对于多疑的皇家来说,犯不犯忌讳全看那位的想法。
他若是觉得犯了,那就是再规矩那也是犯忌讳,他若是觉得不犯忌讳,就是捅破天去,他也能找出缘由规矩来。
那还不如就照着赖五的性子来,这才是最不犯忌讳的。
“韩忠远?”赖五合上盒子,冷哼一声道:“我知道他,惠州永县县令冒死进谏,他屠杀了三个村的村民以冒军功,那永县县令也差点活不成,那人现在已经被押在刑部大牢,因是武官,又与军功有关,故兵部也参与了审理。”

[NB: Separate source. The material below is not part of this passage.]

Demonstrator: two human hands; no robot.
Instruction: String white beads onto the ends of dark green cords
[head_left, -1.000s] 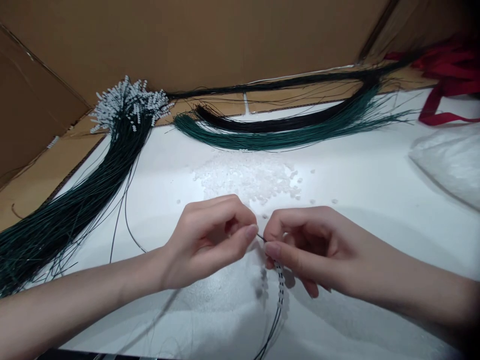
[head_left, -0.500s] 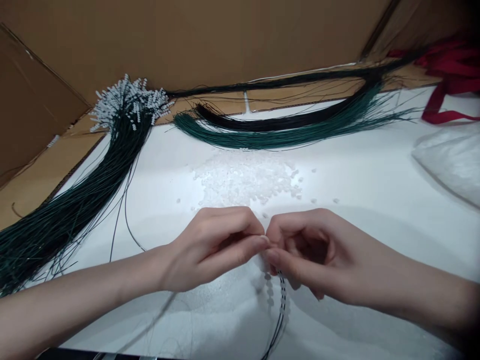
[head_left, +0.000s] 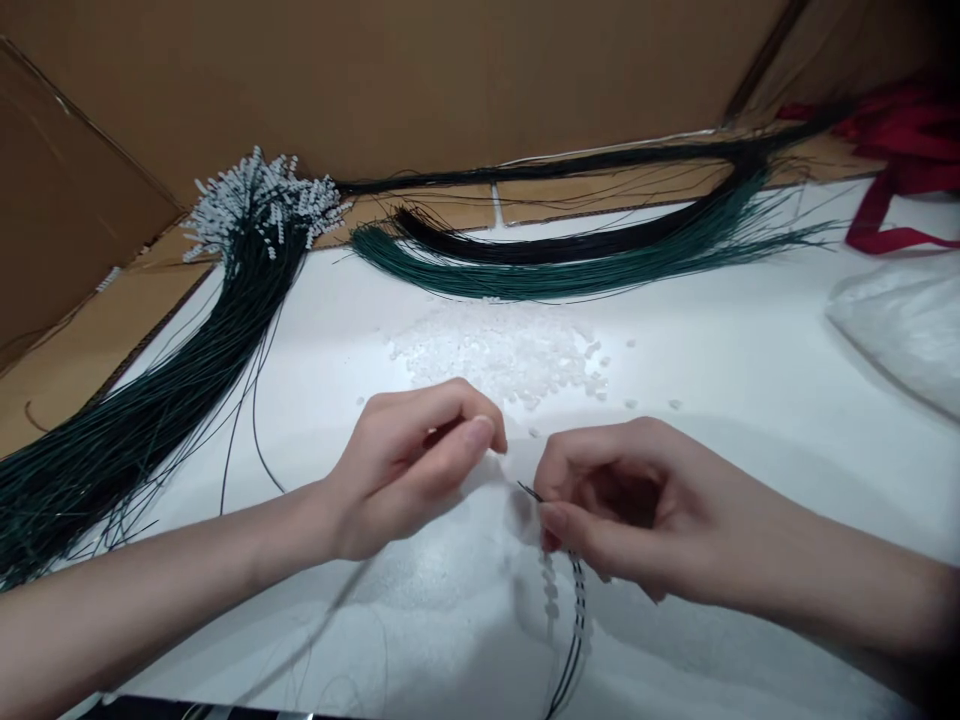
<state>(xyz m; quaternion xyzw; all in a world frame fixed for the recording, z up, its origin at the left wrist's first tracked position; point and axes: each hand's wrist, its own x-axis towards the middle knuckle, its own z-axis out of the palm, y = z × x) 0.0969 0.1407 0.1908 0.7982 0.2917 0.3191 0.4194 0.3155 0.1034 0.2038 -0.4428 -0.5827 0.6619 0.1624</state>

赖五知道的这么清楚还是因为军师偶尔和他说过一次,本来是想叫他到惠州去一趟,将东南地区的兵力整合起来。
但那不是他的势力范围,想要插手其中,并且接掌兵权,短则三五年,长则十数年。
许氏现在怀了第三胎,前两个孩子生产的时候他都没在身边,这一胎他早做了承诺,而且朝廷现在可供选择的人太多,他去不去也就那么一回事,也就回绝了。
当时军师和他介绍东南情况的时候就着重提了一下韩忠远。
这人名字倒是取得好听,只可惜却是不忠不义之辈。
“被屠村的三个村庄都在海边,就是靠下海打渔和捞珠为生。”
“国公爷怀疑这珍珠是那三个村子里的人的?”许氏不可置信的看着赖五。
赖五点头,“多半是了,我就奇怪,如今宇内太平,他怎么会突然借口海匪而屠村冒军功呢?”
“赖五叔回去后就进宫吧,将这珍珠进献给皇上,再让人去查探事实,”李石道:“若那些村民真是因此而惹来杀身之祸,也该抚恤一二。”
赖五点头,将盒子收起来,“好了,好了,今儿是陪你们出来玩的,不说这些事情了,赶紧叫他们上菜,孩子们都饿了。”
吃罢饭,木兰就提议回去,“我们走了半天也累了,以后多的是时间游玩。”
“你刚才怎么拉着我不叫我说话?”
李石点了一下她的鼻子,道:“你都明白的道理,难道赖五叔会不知道?”
李石叹气,“赖五叔入京也有十年了,他早已不似当年懵懂,有些事情是不用提醒的。”
李石将此事抛开,不再讨论,转而问起婷婷来,“我见她似乎有些沉闷,下响你具体问问她吧,他们小夫妻才成亲就到了京城来,有许多事情我们也没来得及指点,这公婆做的也不够尽职。”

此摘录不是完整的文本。